> **Task requirements**:
Extract every line starting at the line that contains "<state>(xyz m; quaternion" and ending with the final line of the data, inclusive; give only those lines, word for word.

-- Data segment follows --

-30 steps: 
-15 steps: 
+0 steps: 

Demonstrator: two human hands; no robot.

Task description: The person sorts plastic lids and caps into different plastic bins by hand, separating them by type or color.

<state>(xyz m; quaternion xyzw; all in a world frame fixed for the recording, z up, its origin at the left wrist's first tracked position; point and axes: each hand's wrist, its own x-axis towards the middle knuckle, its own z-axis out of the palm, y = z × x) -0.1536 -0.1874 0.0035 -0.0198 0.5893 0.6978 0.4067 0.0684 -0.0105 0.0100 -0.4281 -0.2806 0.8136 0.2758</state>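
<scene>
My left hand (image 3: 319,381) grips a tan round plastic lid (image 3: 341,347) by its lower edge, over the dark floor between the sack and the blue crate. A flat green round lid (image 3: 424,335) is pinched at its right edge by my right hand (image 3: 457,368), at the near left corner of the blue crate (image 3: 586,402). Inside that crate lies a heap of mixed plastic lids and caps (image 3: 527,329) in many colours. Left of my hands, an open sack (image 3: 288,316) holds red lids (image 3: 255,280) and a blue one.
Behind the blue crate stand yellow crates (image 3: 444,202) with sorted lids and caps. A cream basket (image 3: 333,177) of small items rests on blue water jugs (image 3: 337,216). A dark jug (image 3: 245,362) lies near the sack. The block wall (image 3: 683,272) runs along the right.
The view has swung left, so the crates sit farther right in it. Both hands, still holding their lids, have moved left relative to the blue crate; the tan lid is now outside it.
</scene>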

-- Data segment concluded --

> **Response to the exercise**:
<state>(xyz m; quaternion xyzw; all in a world frame fixed for the recording, z up, its origin at the left wrist's first tracked position; point and axes: each hand's wrist, its own x-axis towards the middle knuckle, its own z-axis out of the palm, y = z × x) -0.1536 -0.1874 0.0035 -0.0198 0.5893 0.6978 0.4067 0.0684 -0.0105 0.0100 -0.4281 -0.2806 0.8136 0.2758</state>
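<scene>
My left hand (image 3: 319,381) grips a tan round plastic lid (image 3: 341,347) by its lower edge, over the dark floor between the sack and the blue crate. A flat green round lid (image 3: 424,335) is pinched at its right edge by my right hand (image 3: 457,368), at the near left corner of the blue crate (image 3: 586,402). Inside that crate lies a heap of mixed plastic lids and caps (image 3: 527,329) in many colours. Left of my hands, an open sack (image 3: 288,316) holds red lids (image 3: 255,280) and a blue one.
Behind the blue crate stand yellow crates (image 3: 444,202) with sorted lids and caps. A cream basket (image 3: 333,177) of small items rests on blue water jugs (image 3: 337,216). A dark jug (image 3: 245,362) lies near the sack. The block wall (image 3: 683,272) runs along the right.
The view has swung left, so the crates sit farther right in it. Both hands, still holding their lids, have moved left relative to the blue crate; the tan lid is now outside it.
</scene>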

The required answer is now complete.